Disruptive Marketing teaches readers how to use big data for marketing. The book is rich in cases and readable in language. It is worth reading for friends from all walks of life who care about big data marketing.
I agree with many points in the book: "Big data redefines the rules of industrial competition, not by data size, not by statistical technology, not by powerful computing power, but by the ability to interpret core data". Today, when many people are obsessed with the definition of big data, we should pay more attention to the understanding and application of the core value of data. It's also important to ask the right questions. Operators usually have a lot of problems, but when asking what it is, there may be deviation, resulting in "miss as far as possible". The improvement of the ability to ask the right questions involves the method of thinking and needs to be improved in exercise. Verifying the right questions is where data analysts can contribute.
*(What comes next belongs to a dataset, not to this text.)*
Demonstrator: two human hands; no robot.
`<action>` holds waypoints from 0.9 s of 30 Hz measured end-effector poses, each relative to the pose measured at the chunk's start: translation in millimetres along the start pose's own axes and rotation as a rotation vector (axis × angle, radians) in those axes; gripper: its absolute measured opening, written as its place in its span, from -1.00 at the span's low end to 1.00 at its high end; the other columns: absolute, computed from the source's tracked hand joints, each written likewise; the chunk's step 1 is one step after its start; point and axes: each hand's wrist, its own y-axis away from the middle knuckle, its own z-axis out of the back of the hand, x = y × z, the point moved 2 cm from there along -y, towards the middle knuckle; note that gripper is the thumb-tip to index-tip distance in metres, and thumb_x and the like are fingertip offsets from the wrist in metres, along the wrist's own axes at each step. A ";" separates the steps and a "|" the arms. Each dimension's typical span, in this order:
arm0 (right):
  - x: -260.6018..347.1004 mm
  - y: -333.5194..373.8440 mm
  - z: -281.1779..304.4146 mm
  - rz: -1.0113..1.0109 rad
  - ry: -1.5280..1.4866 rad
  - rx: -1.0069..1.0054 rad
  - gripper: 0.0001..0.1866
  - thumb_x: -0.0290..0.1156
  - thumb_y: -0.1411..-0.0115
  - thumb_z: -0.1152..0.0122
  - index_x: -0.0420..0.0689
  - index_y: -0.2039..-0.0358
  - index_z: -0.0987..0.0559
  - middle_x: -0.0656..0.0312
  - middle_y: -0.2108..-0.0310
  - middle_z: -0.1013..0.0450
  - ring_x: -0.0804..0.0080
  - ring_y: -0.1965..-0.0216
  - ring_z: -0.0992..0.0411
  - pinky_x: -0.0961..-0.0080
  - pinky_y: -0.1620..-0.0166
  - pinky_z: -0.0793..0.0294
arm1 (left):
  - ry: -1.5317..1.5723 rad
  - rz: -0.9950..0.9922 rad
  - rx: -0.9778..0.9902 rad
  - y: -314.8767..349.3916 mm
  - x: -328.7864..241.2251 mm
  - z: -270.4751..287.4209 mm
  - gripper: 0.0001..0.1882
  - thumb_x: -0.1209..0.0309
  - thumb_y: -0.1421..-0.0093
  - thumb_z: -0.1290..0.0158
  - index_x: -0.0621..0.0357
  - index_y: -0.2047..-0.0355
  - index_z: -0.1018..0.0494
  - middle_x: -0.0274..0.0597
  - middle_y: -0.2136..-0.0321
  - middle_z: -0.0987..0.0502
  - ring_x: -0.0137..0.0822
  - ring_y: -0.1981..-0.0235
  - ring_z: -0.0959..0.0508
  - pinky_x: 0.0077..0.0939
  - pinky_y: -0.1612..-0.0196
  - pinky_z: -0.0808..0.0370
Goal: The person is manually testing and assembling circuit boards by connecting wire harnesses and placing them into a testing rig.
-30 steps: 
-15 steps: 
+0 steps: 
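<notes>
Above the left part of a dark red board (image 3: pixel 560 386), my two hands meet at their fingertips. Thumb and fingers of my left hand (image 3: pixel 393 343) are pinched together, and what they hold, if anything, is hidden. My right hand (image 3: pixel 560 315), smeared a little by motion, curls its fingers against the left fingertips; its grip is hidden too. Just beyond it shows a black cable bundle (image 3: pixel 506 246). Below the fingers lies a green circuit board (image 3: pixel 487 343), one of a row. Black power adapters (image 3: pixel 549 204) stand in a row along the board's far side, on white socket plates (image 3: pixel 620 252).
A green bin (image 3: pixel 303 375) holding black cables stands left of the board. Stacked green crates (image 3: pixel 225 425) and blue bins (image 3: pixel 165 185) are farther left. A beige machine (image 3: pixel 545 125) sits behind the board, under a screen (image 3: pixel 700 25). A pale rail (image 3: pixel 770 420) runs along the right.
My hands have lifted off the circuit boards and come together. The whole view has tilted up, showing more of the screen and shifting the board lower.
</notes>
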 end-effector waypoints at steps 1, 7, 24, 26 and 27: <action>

The book also raises two questions that deserve further consideration:
It is far from enough to discover the consumption habits of different customer groups and remind them to consume at the right time. For example: A consumer's normal rational consumption in a month at the level of 2000 yuan, generally in A and B two stores consumption. If A store uses the concept of precision marketing, consumers will spend 2,000 yuan in A store. As B store comes in behind, consumers may return to B store to spend 2,000 yuan. In today's world of excess supply and insufficient demand, the distribution or migration of existing consumption among different merchants cannot increase the total amount of social consumption. A higher level application of big data marketing is knowing ahead of time that a customer's needs have not yet been met or even discovered. The value mining of big data has the opportunity to connect merchants (including manufacturers) and customers together, so that merchants can provide more products or services to meet customers' personalized needs, and improve customers' consumption willingness. This is a new challenge for data value mining workers.
Is more data really better? Many big data companies are keen to use crawlers to "crawl" all kinds of data on the web. However, the value density of the same data set is different in different application scenarios. For specific application scenarios, the more dimensions of data is not the better. Data collection and use must be centered on application objectives. Moving up the dimension to collect more data certainly helps to describe things in more detail, but it certainly adds complexity to processing the data. Every technological progress brings new space for human imagination. It is inevitable that our desire and confidence will swell, and our understanding of the world will also be enhanced, even immoderately. Later, I found that the increase of dimension would cause the occupation of resources, and the wisdom could not keep up. The excessive increase of dimension would complicate the solution. When I calmed down, I would restart the thinking of dimension reduction. Perhaps human cognition and intelligence is in ascending dimension, descending dimension, ascending dimension, descending dimension. The book's thinking of dimensionality reduction, when necessary to return to the original thinking to enlighten people.
Tools and means are important in the era of big data, but thinking and methods are even more important.